Organisations that hold health and care data often make ‘public benefit’ assessments to help decide who should access that data and for what purposes. But there isn’t a shared understanding or consistent approach to evaluating public benefit, how to account for it in applications, and what (or who) we should draw on to define it. Understanding Patient Data has worked on two projects to address this gap - one in 2021 with the National Data Guardian, and one in 2018 with Carnegie UK Trust and Involve. Read more about what we mean by 'public benefit' below.

Our work with the National Data Guardian

We teamed up with the National Data Guardian (NDG) on a project to bring the public into the conversation about how to assess public benefit. The project had two parts: the first was to bring members of public together with experts to understand how best to define public benefit; and the second is to use the findings to inform the guidance the NDG will be developing this year.

What did we do?


We held a series of online public dialogues with participants representative of the population from around England. The dialogues ran over several weekends in late 2020 and were designed to give participants sufficient time to discuss pertinent issues in depth; something that is impossible to do in a standalone focus group. 

What did we find out?

We didn’t get exactly what we expected. Participants pushed us to think beyond creating a ‘check-list’ for public benefit. Instead, people argued for the need to embed on-going evaluation of public benefit throughout the data life cycle.  

1. There’s no public benefit without transparency 

Participants initially surprised us. They encouraged us to see transparency as the key ‘litmus test’ for public benefit, before impact or other considerations were discussed. The dialogues found that people believe an absence of transparency is in direct opposition to achieving public good, meaning it’s just too important to neglect. 

The reasoning for this became clear early on. Participants explained that public benefit could only occur if there was sufficient information about a project or process that enabled people to scrutinise, evaluate and ask questions about what is being done. In a sense, they wanted to democratise elements of evaluating public benefit to ensure accountability. This is hardly surprising given the importance of the use of health and care data in the response to Covid-19. 

2. Motivation is as important and what’s done with data 

Participants were concerned that misuse of data could do great harm. This was highlighted especially when the motivations of data users were discussed and seen as a potential barrier to achieving public benefit. Some public bodies, media organisations and commercial companies are perceived as most likely to ‘manipulate’ data to serve their interests. For example, participants were concerned about the potential for social care data   to be used in a way that could exacerbate inequity in the provision of quality care across the country. 

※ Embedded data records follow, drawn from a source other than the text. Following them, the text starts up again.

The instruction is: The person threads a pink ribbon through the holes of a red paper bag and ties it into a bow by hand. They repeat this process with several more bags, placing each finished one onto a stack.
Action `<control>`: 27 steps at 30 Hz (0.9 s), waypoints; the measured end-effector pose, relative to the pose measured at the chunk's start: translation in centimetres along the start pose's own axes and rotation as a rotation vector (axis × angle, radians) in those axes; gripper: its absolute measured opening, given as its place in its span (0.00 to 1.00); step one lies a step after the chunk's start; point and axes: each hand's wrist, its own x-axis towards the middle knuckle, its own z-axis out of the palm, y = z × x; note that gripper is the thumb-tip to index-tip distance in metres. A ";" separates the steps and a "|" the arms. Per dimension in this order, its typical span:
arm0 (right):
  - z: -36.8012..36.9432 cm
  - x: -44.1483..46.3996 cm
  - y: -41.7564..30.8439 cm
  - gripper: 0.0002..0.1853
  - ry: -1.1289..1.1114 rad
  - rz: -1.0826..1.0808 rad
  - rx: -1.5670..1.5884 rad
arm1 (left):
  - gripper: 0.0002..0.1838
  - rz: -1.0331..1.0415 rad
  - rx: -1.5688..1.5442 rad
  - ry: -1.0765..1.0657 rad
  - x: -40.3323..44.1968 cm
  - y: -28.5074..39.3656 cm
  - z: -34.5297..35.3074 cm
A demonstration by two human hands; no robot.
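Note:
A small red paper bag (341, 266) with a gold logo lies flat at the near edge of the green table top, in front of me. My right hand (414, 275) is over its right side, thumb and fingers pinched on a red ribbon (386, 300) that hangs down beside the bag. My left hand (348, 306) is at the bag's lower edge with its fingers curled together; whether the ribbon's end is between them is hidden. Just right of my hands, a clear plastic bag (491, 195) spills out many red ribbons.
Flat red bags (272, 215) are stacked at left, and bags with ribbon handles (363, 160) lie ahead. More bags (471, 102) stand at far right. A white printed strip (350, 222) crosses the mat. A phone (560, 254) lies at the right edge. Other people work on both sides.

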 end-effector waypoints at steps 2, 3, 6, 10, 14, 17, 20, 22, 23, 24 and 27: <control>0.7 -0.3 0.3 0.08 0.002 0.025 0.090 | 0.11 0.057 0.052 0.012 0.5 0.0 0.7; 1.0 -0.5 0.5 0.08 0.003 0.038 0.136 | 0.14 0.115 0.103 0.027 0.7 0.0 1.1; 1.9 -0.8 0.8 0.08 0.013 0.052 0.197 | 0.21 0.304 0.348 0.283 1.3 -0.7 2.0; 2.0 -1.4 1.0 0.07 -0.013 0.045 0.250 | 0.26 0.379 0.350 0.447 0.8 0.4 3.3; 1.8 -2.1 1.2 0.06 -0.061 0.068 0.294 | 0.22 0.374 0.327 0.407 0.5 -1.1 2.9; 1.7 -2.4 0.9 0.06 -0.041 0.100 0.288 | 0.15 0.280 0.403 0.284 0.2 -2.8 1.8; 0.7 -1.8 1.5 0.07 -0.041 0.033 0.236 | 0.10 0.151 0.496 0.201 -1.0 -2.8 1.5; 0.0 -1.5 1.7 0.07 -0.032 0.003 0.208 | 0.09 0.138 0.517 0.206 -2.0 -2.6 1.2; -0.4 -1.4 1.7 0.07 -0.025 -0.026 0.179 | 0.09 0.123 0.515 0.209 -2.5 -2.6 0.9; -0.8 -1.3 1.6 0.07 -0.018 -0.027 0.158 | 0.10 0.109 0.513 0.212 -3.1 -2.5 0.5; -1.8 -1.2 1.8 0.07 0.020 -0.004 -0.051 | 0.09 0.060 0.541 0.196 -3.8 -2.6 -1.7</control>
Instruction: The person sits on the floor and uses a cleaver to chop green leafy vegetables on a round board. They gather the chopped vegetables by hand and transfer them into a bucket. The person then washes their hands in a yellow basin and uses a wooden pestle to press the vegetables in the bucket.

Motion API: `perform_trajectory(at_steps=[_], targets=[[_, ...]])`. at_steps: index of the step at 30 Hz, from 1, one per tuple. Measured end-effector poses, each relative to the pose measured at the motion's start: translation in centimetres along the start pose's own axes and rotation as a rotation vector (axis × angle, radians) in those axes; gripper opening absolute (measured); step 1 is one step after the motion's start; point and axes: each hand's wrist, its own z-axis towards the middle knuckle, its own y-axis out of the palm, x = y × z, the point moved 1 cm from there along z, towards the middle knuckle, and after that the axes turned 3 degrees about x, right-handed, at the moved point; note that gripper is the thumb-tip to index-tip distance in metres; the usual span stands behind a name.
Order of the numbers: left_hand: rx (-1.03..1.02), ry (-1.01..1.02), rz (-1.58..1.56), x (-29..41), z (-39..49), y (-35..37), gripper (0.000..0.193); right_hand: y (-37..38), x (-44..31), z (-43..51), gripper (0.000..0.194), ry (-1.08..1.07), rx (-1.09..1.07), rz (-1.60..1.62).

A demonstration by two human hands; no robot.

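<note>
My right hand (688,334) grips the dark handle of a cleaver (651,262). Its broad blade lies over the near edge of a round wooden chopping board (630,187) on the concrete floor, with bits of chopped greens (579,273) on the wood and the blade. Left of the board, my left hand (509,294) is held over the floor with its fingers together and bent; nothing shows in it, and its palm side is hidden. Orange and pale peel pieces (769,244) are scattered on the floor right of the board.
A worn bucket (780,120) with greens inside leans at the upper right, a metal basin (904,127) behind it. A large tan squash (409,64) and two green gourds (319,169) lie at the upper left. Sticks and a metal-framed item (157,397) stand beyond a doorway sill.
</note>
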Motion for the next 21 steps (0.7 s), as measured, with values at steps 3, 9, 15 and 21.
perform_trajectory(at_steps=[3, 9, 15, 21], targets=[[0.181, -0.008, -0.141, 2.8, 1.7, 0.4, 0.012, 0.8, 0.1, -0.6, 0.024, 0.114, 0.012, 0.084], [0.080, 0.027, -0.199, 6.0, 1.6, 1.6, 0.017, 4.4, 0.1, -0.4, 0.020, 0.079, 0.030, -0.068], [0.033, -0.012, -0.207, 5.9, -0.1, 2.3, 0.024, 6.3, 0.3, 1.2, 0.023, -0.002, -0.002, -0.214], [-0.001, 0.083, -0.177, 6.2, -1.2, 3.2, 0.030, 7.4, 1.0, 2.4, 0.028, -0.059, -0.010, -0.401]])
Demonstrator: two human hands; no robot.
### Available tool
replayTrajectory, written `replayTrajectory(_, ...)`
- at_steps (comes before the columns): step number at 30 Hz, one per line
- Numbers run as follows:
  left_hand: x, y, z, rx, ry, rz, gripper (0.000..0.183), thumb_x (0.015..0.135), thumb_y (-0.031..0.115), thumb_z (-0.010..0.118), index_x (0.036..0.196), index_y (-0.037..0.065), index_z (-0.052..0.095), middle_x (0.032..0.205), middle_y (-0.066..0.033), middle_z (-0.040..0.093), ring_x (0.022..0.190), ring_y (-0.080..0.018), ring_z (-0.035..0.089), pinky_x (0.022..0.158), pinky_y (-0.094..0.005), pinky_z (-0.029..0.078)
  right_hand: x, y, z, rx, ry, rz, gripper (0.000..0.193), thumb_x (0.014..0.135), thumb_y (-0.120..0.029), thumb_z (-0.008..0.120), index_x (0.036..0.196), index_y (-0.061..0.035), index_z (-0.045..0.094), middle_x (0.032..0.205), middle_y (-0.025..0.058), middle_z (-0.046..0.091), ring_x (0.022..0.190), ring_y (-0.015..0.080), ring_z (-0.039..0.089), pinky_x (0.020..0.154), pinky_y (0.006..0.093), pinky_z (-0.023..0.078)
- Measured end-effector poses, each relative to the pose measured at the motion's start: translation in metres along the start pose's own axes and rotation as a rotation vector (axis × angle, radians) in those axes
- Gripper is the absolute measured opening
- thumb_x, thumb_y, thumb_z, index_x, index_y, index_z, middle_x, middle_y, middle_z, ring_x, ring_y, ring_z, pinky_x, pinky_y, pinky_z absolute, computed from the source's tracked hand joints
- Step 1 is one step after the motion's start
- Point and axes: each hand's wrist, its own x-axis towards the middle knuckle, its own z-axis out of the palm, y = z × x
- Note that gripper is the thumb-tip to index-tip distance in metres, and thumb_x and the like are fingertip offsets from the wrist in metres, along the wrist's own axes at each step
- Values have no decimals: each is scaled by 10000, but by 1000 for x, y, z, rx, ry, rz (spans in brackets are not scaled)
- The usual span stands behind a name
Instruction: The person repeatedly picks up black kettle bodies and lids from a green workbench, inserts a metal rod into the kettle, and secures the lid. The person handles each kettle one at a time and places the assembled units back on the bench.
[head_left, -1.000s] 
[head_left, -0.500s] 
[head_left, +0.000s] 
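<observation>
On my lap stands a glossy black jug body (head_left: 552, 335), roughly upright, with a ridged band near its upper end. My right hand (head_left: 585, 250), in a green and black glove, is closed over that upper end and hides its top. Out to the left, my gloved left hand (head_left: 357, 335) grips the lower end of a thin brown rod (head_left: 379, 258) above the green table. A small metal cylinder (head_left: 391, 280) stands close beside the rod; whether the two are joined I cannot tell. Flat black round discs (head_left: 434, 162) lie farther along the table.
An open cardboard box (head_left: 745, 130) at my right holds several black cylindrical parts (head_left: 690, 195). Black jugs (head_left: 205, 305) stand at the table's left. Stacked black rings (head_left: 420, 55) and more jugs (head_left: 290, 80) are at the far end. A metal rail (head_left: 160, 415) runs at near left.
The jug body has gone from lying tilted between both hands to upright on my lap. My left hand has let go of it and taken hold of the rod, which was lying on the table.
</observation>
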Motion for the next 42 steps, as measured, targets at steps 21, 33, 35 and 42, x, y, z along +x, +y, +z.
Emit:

To address this, participants advocated for safeguards: 

  1. Publication of data users’ credentials and sources of funding 
  2. Re-evaluation of public benefit when there are significant changes in research or the way data is used 

3. Public benefit is defined more widely than tick-boxes  

Participants pushed back at suggestions that public benefit could be defined simply by the number or extent to which some people benefit from the use of data. In this sense, ‘benefit’ didn’t mean meeting a numeric threshold. However, participants advocated for a few key measures data holders should take as part of a ‘working’ definition of public benefit. 

  • ‘Benefit’ should be evaluated over time, and incorporate both short and long-term impact. Evaluations should include the likelihood of generating improvements in services and/or health outcomes as well as more indirect and long-term impacts, such as advancing human understanding. 
  • Public benefit must always outweigh profit. Benefit can include income generation for NHS organisations (for example), but this should be always secondary, and the main purpose must be to improve health and care. 
  • Including the public is part of public benefit. Some participants suggested regular mini-public dialogues to review data use applications which are ‘edge cases’ and a commitment to include public representatives on all data assessment panels, committees or boards. 

What's next?

Download the full UPD/NDG report here.

Following on from this work and other efforts, the National Data Guardian published guidance on public benefit in 2022. Read this guidance here.


Our work with the Carnegie Trust

In 2018, Understanding Patient Data worked with Involve and Carnegie UK Trust to explore the tensions between the benefits and risks of data sharing.

About the research

 It's important that the sharing of personal data between public service providers will benefit the public. However, the term ‘public benefit’ is rarely, if ever, clearly defined. This research published in April 2018, unpacks and explains the benefits and risks around data sharing. 

The report is based on the findings from a series of six workshops in different local authority areas across England. The workshops brought together over 120 professionals from the public and voluntary sectors (working in housing, criminal justice, health, social care and welfare) to explore how they understand, define and value the public benefits which could be derived from the use of personal data.

The findings

The findings are available in the report titled 'Data for Public Benefit: Balancing the risks and benefits of data sharing.'

Three tests emerged from our research for public service providers to gain the social licence to share and use data more widely. These are that data sharing should be:

  1. Purposeful
  2. Proportionate
  3. Responsible

The report presents a new framework for public service providers to assess whether these tests have been met. The framework aims to provoke discussions among public service providers and encourage them to engage the public in decisions about data sharing.